Culture-confirmed bacteremia is associated with systemic inflammation, but culture-negative (suspected) sepsis is not. In the large multicenter cohort recruited for the ELGAN Study, culture-confirmed early sepsis (in the first postnatal week) was associated with elevated blood CRP and IL-8 on the first postnatal day, and elevations of SAA, TNF-α, ICAM-1, and VEGF-R2 around the 7th postnatal day, but was not associated with elevation of inflammation-related proteins around the 14th postnatal day. In contrast, infants with late bacteremia (after the first postnatal week) did not have evidence of an inflammatory response on the first postnatal day, but in the second week of life had elevated levels of several inflammation markers, including CRP, SAA, IL-8, IL-6, TNF-α, ICAM-1, E-SEL, VEGF-R2, macrophage inhibitory protein-1β (MIP-1β), interferon-inducible T-cell alpha-chemoattractant (I-TAC), and tumor necrosis factor receptor-2 (TNF-R2). The inflammatory response was stronger for late as compared to early bacteremia (29). Elevations of CRP, SAA, and IL-8 in blood, occurring around postnatal days 7 and 14, have also been found among infants with NEC, and elevations of CRP and SAA have been found among infants with intestinal perforation (30).
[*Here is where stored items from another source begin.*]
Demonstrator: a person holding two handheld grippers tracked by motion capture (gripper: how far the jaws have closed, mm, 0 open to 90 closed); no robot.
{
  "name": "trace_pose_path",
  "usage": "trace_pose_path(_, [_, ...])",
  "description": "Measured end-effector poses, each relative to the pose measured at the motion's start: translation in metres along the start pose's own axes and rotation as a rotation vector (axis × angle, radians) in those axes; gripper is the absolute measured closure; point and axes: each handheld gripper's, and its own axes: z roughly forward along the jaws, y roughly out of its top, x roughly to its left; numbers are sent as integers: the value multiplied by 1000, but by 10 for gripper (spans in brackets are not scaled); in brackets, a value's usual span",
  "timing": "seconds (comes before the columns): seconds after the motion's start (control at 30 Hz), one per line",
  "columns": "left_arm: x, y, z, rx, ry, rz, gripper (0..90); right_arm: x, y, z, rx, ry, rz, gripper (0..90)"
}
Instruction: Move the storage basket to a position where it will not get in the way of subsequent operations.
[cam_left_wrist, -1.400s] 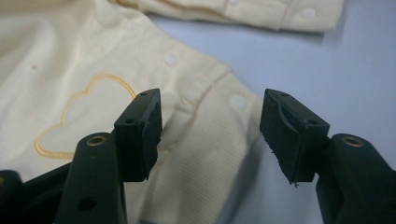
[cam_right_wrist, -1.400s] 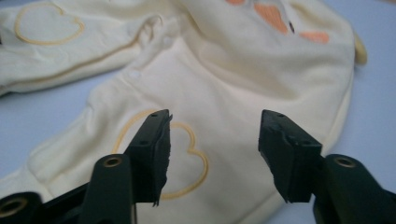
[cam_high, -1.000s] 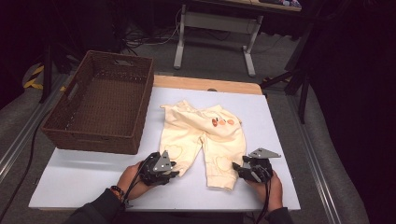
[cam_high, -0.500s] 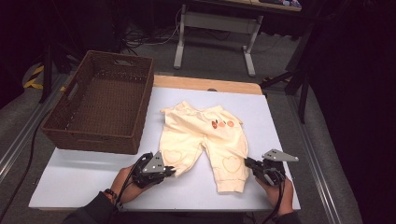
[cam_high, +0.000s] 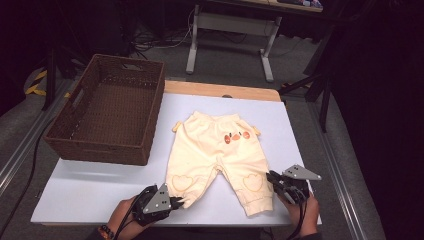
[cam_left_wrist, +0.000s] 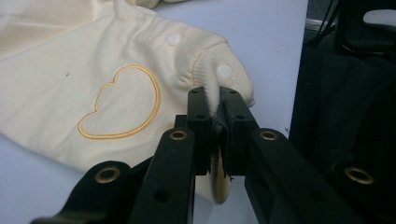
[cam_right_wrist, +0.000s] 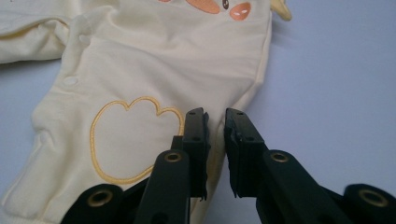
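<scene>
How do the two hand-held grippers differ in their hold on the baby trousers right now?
The left hand-held gripper is clamped on the ribbed cuff of one leg of the baby trousers; the right hand-held gripper shows a gap between its jaws, which have just been opening, with fabric at the leg's outer edge behind them. Whether the right one pinches cloth is unclear. Both sit at the table's near edge, one per leg.

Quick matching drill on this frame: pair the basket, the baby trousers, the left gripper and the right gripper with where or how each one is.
1 wicker basket
2 cream trousers
3 left gripper
4 right gripper

a jaws apart over a leg's outer edge, having just opened a little
b flat on the table
c shut on a ribbed cuff
d far left of the table

Pairs: 1-d, 2-b, 3-c, 4-a
</scene>
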Motion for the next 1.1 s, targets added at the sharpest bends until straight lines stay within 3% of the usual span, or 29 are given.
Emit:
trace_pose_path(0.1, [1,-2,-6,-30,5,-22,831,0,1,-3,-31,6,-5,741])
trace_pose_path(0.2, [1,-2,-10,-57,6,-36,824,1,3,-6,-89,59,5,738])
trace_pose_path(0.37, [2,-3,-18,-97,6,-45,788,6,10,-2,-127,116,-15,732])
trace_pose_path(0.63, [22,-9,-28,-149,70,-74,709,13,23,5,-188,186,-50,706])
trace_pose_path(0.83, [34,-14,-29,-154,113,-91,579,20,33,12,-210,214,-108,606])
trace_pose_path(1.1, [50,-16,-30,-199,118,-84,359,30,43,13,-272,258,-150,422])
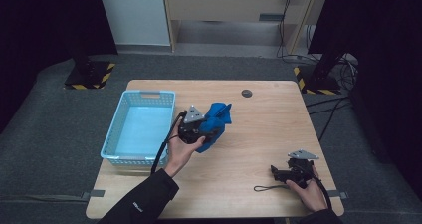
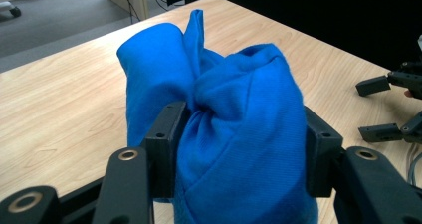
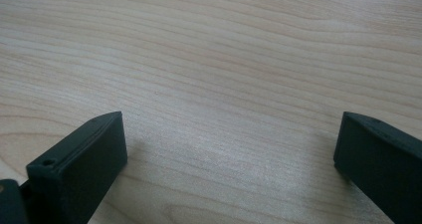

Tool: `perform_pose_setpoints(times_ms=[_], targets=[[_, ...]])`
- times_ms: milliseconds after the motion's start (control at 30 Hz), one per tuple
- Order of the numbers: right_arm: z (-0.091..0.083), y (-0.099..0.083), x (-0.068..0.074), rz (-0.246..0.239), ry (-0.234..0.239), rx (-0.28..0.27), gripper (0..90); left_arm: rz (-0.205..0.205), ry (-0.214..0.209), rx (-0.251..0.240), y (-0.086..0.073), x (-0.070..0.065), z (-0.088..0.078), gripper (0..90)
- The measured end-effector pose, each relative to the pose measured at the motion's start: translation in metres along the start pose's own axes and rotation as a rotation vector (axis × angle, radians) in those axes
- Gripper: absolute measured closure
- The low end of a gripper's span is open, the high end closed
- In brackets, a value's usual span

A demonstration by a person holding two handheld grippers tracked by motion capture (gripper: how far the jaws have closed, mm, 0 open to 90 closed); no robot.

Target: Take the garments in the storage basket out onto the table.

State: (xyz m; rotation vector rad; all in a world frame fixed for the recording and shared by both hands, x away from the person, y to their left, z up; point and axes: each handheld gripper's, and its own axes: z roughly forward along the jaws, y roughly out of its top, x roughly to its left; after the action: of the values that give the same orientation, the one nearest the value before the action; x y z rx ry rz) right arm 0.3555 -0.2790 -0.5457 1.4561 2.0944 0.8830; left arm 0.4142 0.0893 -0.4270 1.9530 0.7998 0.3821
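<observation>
Left gripper [image 2: 239, 149] is clenched on the bunched blue cloth [image 2: 224, 114], just right of the basket [image 1: 112, 134]. Lift it over the rim before releasing. Right gripper [image 3: 229, 154] idles, jaws wide, on the bench [image 1: 268, 129].

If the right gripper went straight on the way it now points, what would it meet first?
Probably just the bare table: the right gripper is open, angled down at the wood, with nothing between its jaws or ahead as far as its view shows.
</observation>
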Motion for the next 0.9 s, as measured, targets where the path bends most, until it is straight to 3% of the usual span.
perform_pose_setpoints(times_ms=[900], targets=[[0.000, 0.000, 0.000, -0.001, 0.000, -0.001, 0.5, 0.033, -0.034, 0.071, -0.019, -0.008, 0.029, 45.1]])
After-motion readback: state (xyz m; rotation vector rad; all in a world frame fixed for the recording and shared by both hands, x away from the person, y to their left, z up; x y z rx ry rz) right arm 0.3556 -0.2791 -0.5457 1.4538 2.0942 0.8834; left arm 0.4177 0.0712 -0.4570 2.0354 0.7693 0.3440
Extremely preterm infants with intraventricular hemorrhage have a more intensive systemic inflammation response when the hemorrhage is accompanied by white matter damage. Intraventricular hemorrhage is associated with elevations of IL-8, MCP-1, vascular cell adhesion molecule-1 (VCAM-1), MMP-1, and MMP-9, in the first 2 postnatal weeks. These same proteins, except for VCAM-1 and MMP-1, are elevated also among neonates with intraventricular hemorrhage accompanied by white matter damage; in addition, these neonates have elevations of CRP, SAA, TNF-α, ITAC, ICAM-1 and ICAM-3, and MIP (43). The systemic inflammatory response that is associated with white matter damage could result from local production of inflammation-related proteins in the damaged brain, with subsequent movement from the brain into blood. Alternatively, a large body of evidence suggests that systemic inflammation might increase the risk of white matter damage (44,45,46).